If Little Rock didn’t field any teams this year, I told them, the next cultural event of national prominence might well pass us over. I underestimated this city, though. By the time the contest started, Little Rock had 28 crews ready to start the cameras rolling.
The night of Friday, July 14, the writing team gathered at the North Little Rock home of Jennifer and Matt Reed (Jennifer is an associate editor here at the Arkansas Times) — me, Jennifer, Matt, Mark Clifford and Sandra Hawn, all huddled over our drinks of choice like Washington’s troops over the fires at Valley Forge. Robert, our director, had been sent to the downtown office of contest sponsor Dempsey Film Group, cell phone in his pocket, to pick our genre.
A little after 7 p.m., the phone rang. The character: R. Mumford, anesthesiologist. The prop: a word-of-the-day calendar. The line: “There’s a first time for everything.” Most importantly, the genre: Superhero.
Comic-book nerds in the room — including Matt Reed, in his Green LanternT-shirt — rejoiced. And we all wondered where the hell we’d buy a word-of-the-day calendar in July.
By 10:30 p.m., we had half-settled on a plot: a washed-up superhero is approached by a young would-be sidekick, who talks him into getting back into the game. Dull, but the candle was burning low.
Then, through the blur of too little sleep and too much vino, someone had a stroke of genius. “Heroes are boring,” someone said. “We should have a washed-up VILLAIN.”
By midnight, we had a script. What we needed now were tights, capes, brightly colored underpants, and a doomsday device.
While some in our crew hit the Wal-Mart dancewear department, I was given the task of destroying the world — or creating something that looked like it could, anyway. I called on my brother, Derrick, who’s something of a mechanical genius. He was in his boxer shorts when I pounded on his door at 7 Saturday morning.
“A doomsday device?” he said, bleary-eyed, never missing a beat. “Let me get my britches on.”
Who knew it was this easy to take over the world?

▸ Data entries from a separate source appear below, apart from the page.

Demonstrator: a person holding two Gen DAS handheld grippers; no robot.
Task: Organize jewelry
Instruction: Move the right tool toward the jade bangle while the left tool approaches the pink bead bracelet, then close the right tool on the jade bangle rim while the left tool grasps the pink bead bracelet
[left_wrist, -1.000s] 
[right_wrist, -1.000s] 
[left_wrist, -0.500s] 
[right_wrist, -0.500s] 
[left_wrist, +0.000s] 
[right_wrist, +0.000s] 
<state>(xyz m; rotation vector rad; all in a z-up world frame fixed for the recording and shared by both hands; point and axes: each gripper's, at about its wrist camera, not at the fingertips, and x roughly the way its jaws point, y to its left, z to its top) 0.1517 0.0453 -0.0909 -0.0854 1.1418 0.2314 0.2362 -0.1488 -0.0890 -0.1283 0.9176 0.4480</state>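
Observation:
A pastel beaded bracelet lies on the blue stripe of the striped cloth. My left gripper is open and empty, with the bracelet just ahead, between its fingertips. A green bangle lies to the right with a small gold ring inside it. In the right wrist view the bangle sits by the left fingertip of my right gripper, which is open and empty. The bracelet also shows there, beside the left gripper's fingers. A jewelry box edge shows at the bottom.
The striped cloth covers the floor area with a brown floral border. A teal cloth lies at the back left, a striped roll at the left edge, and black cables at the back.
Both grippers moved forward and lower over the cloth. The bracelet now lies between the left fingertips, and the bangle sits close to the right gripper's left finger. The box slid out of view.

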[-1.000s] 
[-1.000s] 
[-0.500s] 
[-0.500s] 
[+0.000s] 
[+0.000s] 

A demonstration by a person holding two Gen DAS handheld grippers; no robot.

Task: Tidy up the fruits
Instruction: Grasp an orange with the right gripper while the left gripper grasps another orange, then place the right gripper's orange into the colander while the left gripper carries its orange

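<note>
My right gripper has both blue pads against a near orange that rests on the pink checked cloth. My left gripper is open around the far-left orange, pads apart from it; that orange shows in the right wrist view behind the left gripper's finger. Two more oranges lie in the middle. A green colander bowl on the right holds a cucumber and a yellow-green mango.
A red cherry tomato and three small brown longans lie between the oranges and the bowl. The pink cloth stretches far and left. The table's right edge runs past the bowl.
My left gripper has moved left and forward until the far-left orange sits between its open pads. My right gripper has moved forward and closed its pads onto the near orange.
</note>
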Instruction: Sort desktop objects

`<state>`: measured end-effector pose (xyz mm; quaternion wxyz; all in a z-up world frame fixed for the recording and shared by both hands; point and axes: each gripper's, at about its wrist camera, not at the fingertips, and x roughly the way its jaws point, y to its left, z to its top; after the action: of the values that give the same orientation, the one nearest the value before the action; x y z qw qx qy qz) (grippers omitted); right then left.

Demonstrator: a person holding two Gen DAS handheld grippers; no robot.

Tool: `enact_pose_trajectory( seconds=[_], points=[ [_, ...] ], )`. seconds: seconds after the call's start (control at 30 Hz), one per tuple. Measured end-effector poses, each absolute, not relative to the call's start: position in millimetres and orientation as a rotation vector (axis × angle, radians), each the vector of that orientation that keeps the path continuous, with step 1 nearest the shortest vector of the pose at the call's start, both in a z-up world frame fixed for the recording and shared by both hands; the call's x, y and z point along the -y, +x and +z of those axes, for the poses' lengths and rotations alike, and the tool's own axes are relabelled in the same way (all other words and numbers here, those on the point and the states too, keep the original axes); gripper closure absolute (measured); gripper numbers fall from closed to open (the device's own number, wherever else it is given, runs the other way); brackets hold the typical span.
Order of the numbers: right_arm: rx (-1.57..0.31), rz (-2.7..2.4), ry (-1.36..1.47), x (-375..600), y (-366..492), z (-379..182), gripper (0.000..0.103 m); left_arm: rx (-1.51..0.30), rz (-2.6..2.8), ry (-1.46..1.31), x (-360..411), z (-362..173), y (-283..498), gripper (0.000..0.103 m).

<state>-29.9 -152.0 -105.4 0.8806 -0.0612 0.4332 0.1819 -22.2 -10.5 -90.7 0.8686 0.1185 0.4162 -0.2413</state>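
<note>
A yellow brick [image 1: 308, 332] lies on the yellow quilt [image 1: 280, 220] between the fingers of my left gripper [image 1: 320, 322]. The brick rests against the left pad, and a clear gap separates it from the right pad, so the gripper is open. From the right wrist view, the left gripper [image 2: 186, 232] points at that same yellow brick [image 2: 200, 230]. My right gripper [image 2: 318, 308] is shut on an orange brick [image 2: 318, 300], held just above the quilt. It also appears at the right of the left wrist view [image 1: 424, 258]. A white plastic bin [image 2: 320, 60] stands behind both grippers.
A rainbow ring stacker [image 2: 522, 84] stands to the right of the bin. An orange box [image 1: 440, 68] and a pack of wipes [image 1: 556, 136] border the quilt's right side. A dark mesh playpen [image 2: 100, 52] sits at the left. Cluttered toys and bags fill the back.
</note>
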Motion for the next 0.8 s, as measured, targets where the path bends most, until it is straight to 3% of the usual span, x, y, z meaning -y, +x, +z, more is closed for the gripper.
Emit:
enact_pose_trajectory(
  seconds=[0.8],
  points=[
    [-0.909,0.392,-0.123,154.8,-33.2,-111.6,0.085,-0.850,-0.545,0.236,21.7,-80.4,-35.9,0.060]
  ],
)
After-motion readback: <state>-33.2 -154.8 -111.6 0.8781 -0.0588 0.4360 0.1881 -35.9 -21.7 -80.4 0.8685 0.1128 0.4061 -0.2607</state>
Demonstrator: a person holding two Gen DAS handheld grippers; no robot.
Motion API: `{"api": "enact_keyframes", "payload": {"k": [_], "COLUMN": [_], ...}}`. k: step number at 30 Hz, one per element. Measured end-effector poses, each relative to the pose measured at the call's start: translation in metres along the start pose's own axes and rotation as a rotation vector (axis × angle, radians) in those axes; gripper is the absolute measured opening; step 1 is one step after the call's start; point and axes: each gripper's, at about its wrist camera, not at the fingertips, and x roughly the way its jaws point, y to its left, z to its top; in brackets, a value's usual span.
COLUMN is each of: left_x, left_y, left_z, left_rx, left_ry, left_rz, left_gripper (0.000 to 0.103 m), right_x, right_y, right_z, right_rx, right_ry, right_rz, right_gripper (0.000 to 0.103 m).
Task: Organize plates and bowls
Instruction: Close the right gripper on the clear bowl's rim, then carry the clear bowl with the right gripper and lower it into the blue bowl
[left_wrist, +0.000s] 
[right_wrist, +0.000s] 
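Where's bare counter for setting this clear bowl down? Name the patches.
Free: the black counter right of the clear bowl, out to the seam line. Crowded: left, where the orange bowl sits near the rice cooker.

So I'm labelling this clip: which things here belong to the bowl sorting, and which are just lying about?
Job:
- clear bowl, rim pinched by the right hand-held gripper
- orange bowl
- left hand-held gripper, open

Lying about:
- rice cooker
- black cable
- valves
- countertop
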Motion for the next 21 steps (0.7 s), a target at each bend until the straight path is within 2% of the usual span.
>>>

By 7:30 a.m., we had scored the ultimate doomsday device foundation: an Olympic-size swimming pool sand filter. Black, round as a shot put and three feet across, it already looked like a bomb Wile E. Coyote would roll after the Roadrunner with the fuse crackling.
Three hours, a punch bowl, a tie rack, a pot lid, two strings of Christmas lights, a chimney cap, a rubber skull and a roll of red duct tape later, we strapped our newly minted WMD down in the back of my pickup and headed to Harvest Foods for some dry ice to make her belch ominous smoke.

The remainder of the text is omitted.